## Your objective
Please write each entry out again exactly as shown.
:: Materials provided ::
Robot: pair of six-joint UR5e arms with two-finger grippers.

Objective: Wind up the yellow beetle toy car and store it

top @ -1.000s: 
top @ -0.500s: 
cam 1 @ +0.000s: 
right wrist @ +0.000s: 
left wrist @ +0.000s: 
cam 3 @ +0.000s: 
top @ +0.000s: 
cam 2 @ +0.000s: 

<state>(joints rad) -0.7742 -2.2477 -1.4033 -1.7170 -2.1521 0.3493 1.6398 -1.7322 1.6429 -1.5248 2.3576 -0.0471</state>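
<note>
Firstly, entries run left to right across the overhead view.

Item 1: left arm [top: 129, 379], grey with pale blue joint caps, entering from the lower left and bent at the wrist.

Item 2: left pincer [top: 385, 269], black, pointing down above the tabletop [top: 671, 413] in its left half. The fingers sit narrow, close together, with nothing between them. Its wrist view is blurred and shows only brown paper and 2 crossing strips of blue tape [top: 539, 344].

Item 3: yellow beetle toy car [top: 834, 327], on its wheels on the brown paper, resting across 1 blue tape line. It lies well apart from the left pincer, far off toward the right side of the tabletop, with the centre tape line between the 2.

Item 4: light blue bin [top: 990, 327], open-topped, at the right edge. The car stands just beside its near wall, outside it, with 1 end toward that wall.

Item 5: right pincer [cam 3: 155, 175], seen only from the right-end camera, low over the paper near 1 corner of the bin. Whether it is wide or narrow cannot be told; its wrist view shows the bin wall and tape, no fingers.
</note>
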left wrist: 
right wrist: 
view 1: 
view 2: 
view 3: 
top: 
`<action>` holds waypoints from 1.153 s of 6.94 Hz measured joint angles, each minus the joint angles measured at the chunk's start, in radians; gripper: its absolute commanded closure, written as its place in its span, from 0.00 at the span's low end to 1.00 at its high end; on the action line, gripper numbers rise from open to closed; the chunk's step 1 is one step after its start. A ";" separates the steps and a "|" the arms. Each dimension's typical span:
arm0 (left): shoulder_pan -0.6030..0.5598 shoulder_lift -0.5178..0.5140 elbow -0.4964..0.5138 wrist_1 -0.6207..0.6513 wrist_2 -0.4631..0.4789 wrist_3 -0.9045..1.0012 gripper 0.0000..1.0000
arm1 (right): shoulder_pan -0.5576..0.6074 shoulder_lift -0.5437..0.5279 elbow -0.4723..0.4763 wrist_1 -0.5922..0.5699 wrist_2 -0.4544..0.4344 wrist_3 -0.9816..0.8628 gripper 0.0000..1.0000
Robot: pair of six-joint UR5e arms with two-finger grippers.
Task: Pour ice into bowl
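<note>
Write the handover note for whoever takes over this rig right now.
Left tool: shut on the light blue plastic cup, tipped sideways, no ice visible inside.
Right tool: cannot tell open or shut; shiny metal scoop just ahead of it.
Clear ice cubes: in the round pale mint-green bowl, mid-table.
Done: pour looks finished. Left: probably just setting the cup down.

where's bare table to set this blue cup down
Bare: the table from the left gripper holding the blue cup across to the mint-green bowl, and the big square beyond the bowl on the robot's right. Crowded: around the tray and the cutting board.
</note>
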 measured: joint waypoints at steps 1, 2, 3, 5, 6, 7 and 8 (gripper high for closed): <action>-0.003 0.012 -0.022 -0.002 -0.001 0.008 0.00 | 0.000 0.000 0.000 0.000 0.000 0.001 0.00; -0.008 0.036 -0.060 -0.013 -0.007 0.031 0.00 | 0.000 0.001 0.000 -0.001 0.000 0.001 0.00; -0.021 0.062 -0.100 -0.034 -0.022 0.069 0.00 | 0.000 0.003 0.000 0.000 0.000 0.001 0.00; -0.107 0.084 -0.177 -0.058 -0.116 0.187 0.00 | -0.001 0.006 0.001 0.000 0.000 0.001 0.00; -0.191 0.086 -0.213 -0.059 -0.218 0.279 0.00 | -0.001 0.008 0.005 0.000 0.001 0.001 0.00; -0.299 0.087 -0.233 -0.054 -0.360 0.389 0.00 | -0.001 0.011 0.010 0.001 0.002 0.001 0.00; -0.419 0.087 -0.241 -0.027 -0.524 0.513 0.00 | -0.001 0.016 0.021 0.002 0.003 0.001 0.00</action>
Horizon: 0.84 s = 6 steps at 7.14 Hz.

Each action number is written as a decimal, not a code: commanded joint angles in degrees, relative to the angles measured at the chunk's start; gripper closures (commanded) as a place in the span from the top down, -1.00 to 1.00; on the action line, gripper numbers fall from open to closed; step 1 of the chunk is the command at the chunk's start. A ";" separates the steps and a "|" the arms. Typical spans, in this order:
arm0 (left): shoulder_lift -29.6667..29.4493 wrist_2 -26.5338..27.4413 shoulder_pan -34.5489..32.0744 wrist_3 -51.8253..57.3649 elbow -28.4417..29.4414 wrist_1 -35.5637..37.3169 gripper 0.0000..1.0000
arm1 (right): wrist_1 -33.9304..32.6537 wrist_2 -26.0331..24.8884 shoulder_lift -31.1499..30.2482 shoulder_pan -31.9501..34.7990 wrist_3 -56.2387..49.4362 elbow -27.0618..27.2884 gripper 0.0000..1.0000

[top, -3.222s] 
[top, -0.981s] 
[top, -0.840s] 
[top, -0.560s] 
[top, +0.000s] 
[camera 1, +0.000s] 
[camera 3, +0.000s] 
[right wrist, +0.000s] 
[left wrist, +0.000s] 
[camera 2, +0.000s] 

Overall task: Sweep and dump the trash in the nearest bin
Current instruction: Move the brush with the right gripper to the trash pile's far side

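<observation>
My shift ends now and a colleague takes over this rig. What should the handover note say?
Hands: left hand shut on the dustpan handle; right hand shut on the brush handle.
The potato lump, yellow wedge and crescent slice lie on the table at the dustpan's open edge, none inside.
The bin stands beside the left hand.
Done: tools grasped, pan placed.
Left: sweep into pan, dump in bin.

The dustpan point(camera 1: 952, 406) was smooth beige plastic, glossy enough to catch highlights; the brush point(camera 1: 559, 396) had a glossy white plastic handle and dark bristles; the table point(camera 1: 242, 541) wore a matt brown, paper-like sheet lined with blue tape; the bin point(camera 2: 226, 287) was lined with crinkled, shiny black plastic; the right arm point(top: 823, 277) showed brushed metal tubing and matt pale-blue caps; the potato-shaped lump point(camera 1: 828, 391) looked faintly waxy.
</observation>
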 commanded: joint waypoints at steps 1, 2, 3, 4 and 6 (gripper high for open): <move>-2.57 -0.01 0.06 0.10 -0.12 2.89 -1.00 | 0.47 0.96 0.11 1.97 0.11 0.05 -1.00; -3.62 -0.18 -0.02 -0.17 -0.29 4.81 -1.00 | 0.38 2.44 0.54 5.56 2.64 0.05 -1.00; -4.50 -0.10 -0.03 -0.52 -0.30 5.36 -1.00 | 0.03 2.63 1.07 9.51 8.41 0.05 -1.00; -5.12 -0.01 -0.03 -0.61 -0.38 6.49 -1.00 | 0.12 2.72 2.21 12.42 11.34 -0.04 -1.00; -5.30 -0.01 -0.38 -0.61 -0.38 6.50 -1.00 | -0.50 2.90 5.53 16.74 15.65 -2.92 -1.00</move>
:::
## Written solution
Robot: pair of six-joint UR5e arms with two-finger grippers.

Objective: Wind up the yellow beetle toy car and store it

top @ -1.000s: 
top @ -0.500s: 
cam 1 @ +0.000s: 
right wrist @ +0.000s: 
left wrist @ +0.000s: 
cam 3 @ +0.000s: 
top @ +0.000s: 
cam 2 @ +0.000s: 

<state>(joints rad) -0.7742 -2.2477 -1.4033 -1.7170 -2.1521 0.3493 1.6398 -1.7322 1.6429 -1.5248 2.3576 -0.0471</state>
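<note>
Firstly, entries run left to right across the overhead view.

Item 1: left arm [top: 129, 379], grey with pale blue joint caps, entering from the lower left and bent at the wrist.

Item 2: left pincer [top: 385, 269], black, pointing down above the tabletop [top: 671, 413] in its left half. The fingers sit narrow, close together, with nothing between them. Its wrist view is blurred and shows only brown paper and 2 crossing strips of blue tape [top: 539, 344].

Item 3: yellow beetle toy car [top: 834, 327], on its wheels on the brown paper, resting across 1 blue tape line. It lies well apart from the left pincer, far off toward the right side of the tabletop, with the centre tape line between the 2.

Item 4: light blue bin [top: 990, 327], open-topped, at the right edge. The car stands just beside its near wall, outside it, with 1 end toward that wall.

Item 5: right pincer [cam 3: 155, 175], seen only from the right-end camera, low over the paper near 1 corner of the bin. Whether it is wide or narrow cannot be told; its wrist view shows the bin wall and tape, no fingers.
</note>
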left wrist: 
right wrist: 
view 1: 
view 2: 
view 3: 
top: 
`<action>` holds waypoints from 1.153 s of 6.94 Hz measured joint angles, each minus the joint angles measured at the chunk's start, in radians; gripper: its absolute commanded closure, written as its place in its span, from 0.00 at the span's low end to 1.00 at its high end; on the action line, gripper numbers rise from open to closed; the chunk's step 1 is one step after its start. A ";" separates the steps and a "|" the arms. Each dimension's typical span:
arm0 (left): shoulder_pan -0.6030..0.5598 shoulder_lift -0.5178..0.5140 elbow -0.4964..0.5138 wrist_1 -0.6207..0.6513 wrist_2 -0.4631..0.4789 wrist_3 -0.9045..1.0012 gripper 0.0000..1.0000
arm1 (right): shoulder_pan -0.5576..0.6074 shoulder_lift -0.5437..0.5279 elbow -0.4723..0.4763 wrist_1 -0.5922..0.5699 wrist_2 -0.4544..0.4344 wrist_3 -0.9816..0.8628 gripper 0.0000..1.0000
Robot: pair of six-joint UR5e arms with two-finger grippers.
Task: Pour ice into bowl
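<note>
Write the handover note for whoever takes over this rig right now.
Left tool: shut on the light blue plastic cup, tipped sideways, no ice visible inside.
Right tool: cannot tell open or shut; shiny metal scoop just ahead of it.
Clear ice cubes: in the round pale mint-green bowl, mid-table.
Done: pour looks finished. Left: probably just setting the cup down.

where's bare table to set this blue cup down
Bare: the table from the left gripper holding the blue cup across to the mint-green bowl, and the big square beyond the bowl on the robot's right. Crowded: around the tray and the cutting board.
</note>
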 measured: joint waypoints at steps 1, 2, 3, 5, 6, 7 and 8 (gripper high for closed): <action>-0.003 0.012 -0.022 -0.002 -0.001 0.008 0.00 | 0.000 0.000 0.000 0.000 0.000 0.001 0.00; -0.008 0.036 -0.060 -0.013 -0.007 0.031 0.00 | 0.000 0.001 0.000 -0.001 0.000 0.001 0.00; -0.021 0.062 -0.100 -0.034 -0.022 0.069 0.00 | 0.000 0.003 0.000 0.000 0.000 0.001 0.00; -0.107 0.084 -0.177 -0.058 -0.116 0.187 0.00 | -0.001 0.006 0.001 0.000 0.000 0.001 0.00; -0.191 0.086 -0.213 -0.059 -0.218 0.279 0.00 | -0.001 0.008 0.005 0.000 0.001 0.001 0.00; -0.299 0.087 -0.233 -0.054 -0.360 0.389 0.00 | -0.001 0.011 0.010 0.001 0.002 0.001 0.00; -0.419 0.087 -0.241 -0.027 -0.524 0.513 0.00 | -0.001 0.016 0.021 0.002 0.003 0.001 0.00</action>
Horizon: 0.84 s = 6 steps at 7.14 Hz.

Each action number is written as a decimal, not a code: commanded joint angles in degrees, relative to the angles measured at the chunk's start; gripper closures (commanded) as a place in the span from the top down, -1.00 to 1.00; on the action line, gripper numbers fall from open to closed; step 1 of the chunk is the command at the chunk's start. A ";" separates the steps and a "|" the arms. Typical spans, in this order:
arm0 (left): shoulder_lift -29.6667..29.4493 wrist_2 -26.5338..27.4413 shoulder_pan -34.5489..32.0744 wrist_3 -51.8253..57.3649 elbow -28.4417..29.4414 wrist_1 -35.5637..37.3169 gripper 0.0000..1.0000
arm1 (right): wrist_1 -33.9304..32.6537 wrist_2 -26.0331..24.8884 shoulder_lift -31.1499..30.2482 shoulder_pan -31.9501..34.7990 wrist_3 -56.2387..49.4362 elbow -27.0618..27.2884 gripper 0.0000..1.0000

[top, -3.222s] 
[top, -0.981s] 
[top, -0.840s] 
[top, -0.560s] 
[top, +0.000s] 
[camera 1, +0.000s] 
[camera 3, +0.000s] 
[right wrist, +0.000s] 
[left wrist, +0.000s] 
[camera 2, +0.000s] 

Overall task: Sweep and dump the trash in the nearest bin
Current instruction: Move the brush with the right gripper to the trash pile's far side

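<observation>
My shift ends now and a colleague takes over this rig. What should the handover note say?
Hands: left hand shut on the dustpan handle; right hand shut on the brush handle.
The potato lump, yellow wedge and crescent slice lie on the table at the dustpan's open edge, none inside.
The bin stands beside the left hand.
Done: tools grasped, pan placed.
Left: sweep into pan, dump in bin.

The dustpan point(camera 1: 952, 406) was smooth beige plastic, glossy enough to catch highlights; the brush point(camera 1: 559, 396) had a glossy white plastic handle and dark bristles; the table point(camera 1: 242, 541) wore a matt brown, paper-like sheet lined with blue tape; the bin point(camera 2: 226, 287) was lined with crinkled, shiny black plastic; the right arm point(top: 823, 277) showed brushed metal tubing and matt pale-blue caps; the potato-shaped lump point(camera 1: 828, 391) looked faintly waxy.
</observation>
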 commanded: joint waypoints at steps 1, 2, 3, 4 and 6 (gripper high for open): <move>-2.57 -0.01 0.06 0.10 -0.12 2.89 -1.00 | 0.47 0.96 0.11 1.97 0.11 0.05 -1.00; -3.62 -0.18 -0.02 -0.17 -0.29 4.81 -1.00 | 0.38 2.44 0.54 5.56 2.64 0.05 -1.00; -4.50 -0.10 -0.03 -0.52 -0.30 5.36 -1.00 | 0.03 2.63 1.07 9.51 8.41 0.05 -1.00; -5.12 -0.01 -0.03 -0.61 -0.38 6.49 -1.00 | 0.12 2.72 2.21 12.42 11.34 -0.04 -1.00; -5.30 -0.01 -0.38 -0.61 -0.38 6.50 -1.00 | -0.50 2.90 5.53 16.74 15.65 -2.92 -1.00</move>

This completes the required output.